|Reviews for We Can Fix You|
| Guest chapter 1 . 6/15/2013
You could try expanding the details you already have - how did they (Danny's parents) find out his secret? You briefly mention this, but kinda skip over it.
It could use a bit more angst. I'm not going to complain.
What's already good (in my opinion):
The correct tenses were used throughout.
Your spelling seems perfect.
The story really (not sure if these words are fitting enough) pulled me in and made me want to finish it.
I'd write more but I'm lazy.
| jxnki chapter 1 . 5/1/2012
*Goes on a rampage*
HE. IS. NOT. BROKEN.
I love Phantom, and I don't think Danny would ever say that.
But, still, nicely written one-shot.
| GhostDog401 chapter 1 . 7/2/2011
Can I maybe adopt this story it at least work off of the idea? Please I love his idea
| 2Belle26 chapter 1 . 2/20/2011
Nice... Its like an evil cliff hanger at the end.
Will we ever know what happens?
| Codiak chapter 1 . 2/19/2011
This was nice! ;)
| gothgeek49 chapter 1 . 2/19/2011
NOOOOOOO! DONT DO IT DANNY! please write more soon this is a really good story beginning!
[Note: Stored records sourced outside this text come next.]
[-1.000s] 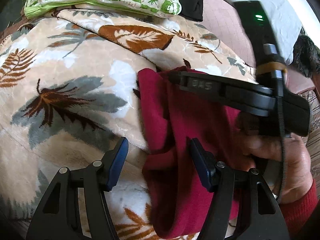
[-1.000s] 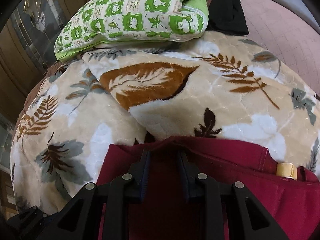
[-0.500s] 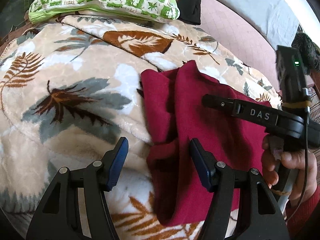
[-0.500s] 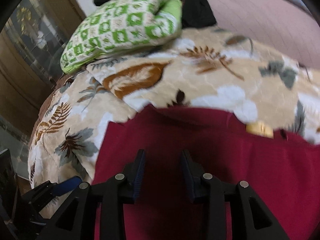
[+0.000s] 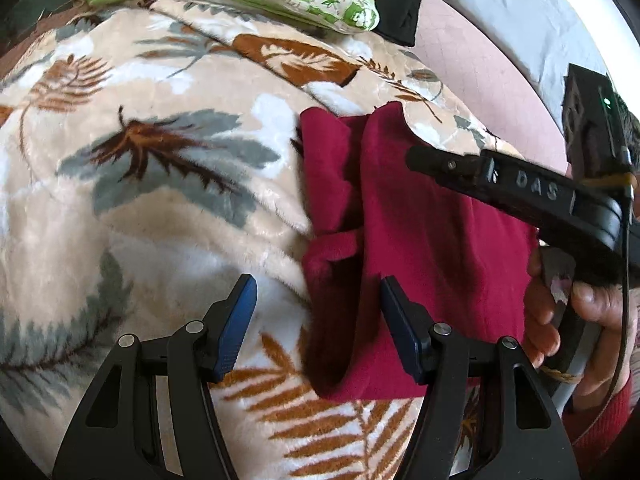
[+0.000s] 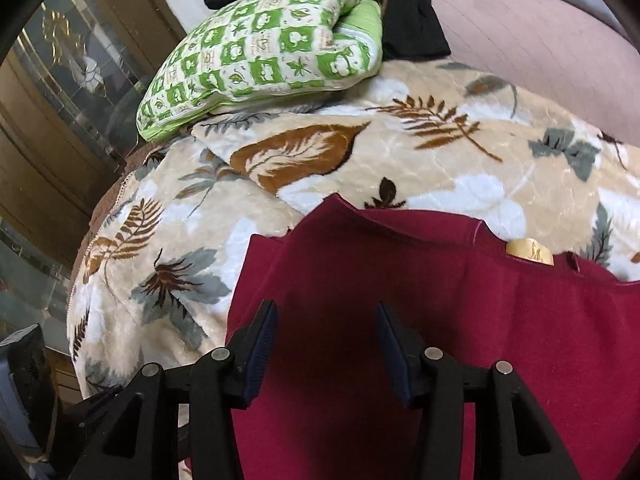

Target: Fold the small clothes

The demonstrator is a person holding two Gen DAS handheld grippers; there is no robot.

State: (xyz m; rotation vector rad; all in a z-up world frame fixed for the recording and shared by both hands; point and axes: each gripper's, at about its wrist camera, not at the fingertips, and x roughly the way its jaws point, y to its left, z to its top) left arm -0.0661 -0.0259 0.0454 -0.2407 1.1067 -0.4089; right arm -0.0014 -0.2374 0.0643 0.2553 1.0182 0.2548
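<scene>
A dark red garment (image 5: 420,240) lies partly folded on a leaf-patterned blanket (image 5: 160,200); it also fills the lower right wrist view (image 6: 440,320), with a yellow label (image 6: 529,251) at its far edge. My left gripper (image 5: 316,320) is open and empty, its jaws either side of the garment's left folded edge, just above the cloth. My right gripper (image 6: 326,344) is open and empty over the garment's middle. In the left wrist view the right gripper's body (image 5: 520,196) hovers over the garment's right part.
A green-and-white checked pillow (image 6: 264,60) lies at the blanket's far end, with black cloth (image 6: 408,20) behind it. A pink mattress (image 6: 540,40) runs along the right. A glass-fronted cabinet (image 6: 60,120) stands at the left.
The right gripper's jaws have opened, letting go of the red cloth, and it has drawn back to the right. The garment now lies flatter. The left gripper has stayed open.
</scene>
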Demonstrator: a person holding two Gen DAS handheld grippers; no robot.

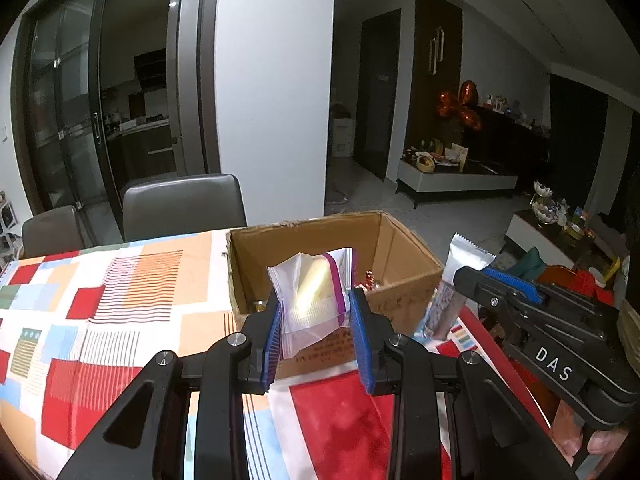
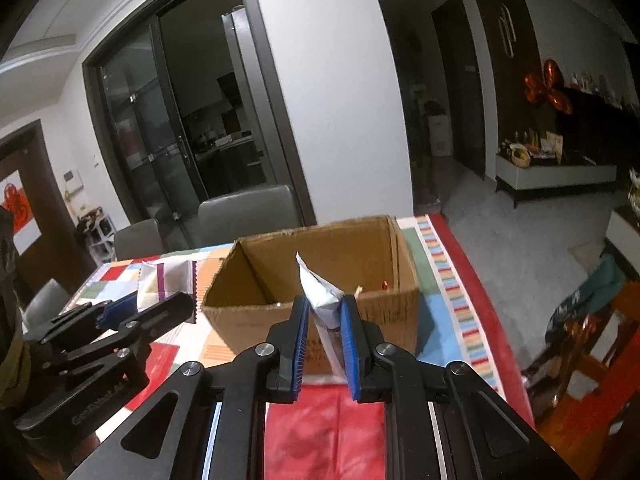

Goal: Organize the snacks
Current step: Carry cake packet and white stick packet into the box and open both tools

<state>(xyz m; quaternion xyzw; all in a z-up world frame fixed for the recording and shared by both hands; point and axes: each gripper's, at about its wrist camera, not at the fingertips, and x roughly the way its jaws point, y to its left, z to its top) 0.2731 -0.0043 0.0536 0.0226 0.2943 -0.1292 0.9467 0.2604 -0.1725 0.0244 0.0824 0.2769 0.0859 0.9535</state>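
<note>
Two black grippers hang side by side over a table dressed in a glossy cloth [image 1: 100, 320] of red, orange, pale blue and white blocks, some ruled with thin stripes. The left gripper [image 1: 316, 336] has its ribbed blue pads pressed against a crinkly translucent packet [image 1: 310, 296] with a purple band and a pale yellow patch, its jaws only partly open around it. The right gripper [image 2: 325, 344] is pinched almost closed on a slim, flat silvery-white sachet [image 2: 322, 296] with a serrated top edge, standing upright between the pads. Both packets are held in the air just in front of an open, brown corrugated cardboard box [image 2: 380, 248]. It is square-cornered, with rough-torn rims, and something small and red [image 1: 370, 280] lies inside. Two grey padded chairs [image 1: 184, 204] stand beyond the table.
</note>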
| AnneriaWings chapter 1 . 2/19/2011
HOLY... My breath was literally taken away after I got to the last part, and I'm still sitting here, completely enthralled at this incredibly well-done piece. I absolutely need to read more of this. O_O This cannot be complete. There was only one error I found, here:
"It happened quickly, way to quickly." - I think you meant 'too'. :P Other than that, though, your grammar and spelling were absolutely perfect! I really love your use of first-person; you seem to be just fine at writing in the present. You nailed Danny's character perfectly! I don't know what it is, but theres just something about your particular style of writing I really, really enjoy. I would be so, so thrilled if you continued this and didn't leave it as a one-shot; I SERIOUSLY see great potential in this as a multi-chaptered tale of angst. ;)
| Ecokitty chapter 1 . 2/19/2011
Why is this NOT longer? :
Oh my gosh...I squealed insanely loud at the last sentence. It really tugged at my heart...So...so...SO cute. And sad. And angsty. I just adore this.
Please continue it! Oh gosh. 333
| Ry chapter 1 . 2/19/2011
The only thing is that this doesn't really sound like Danny. But you got the point across well.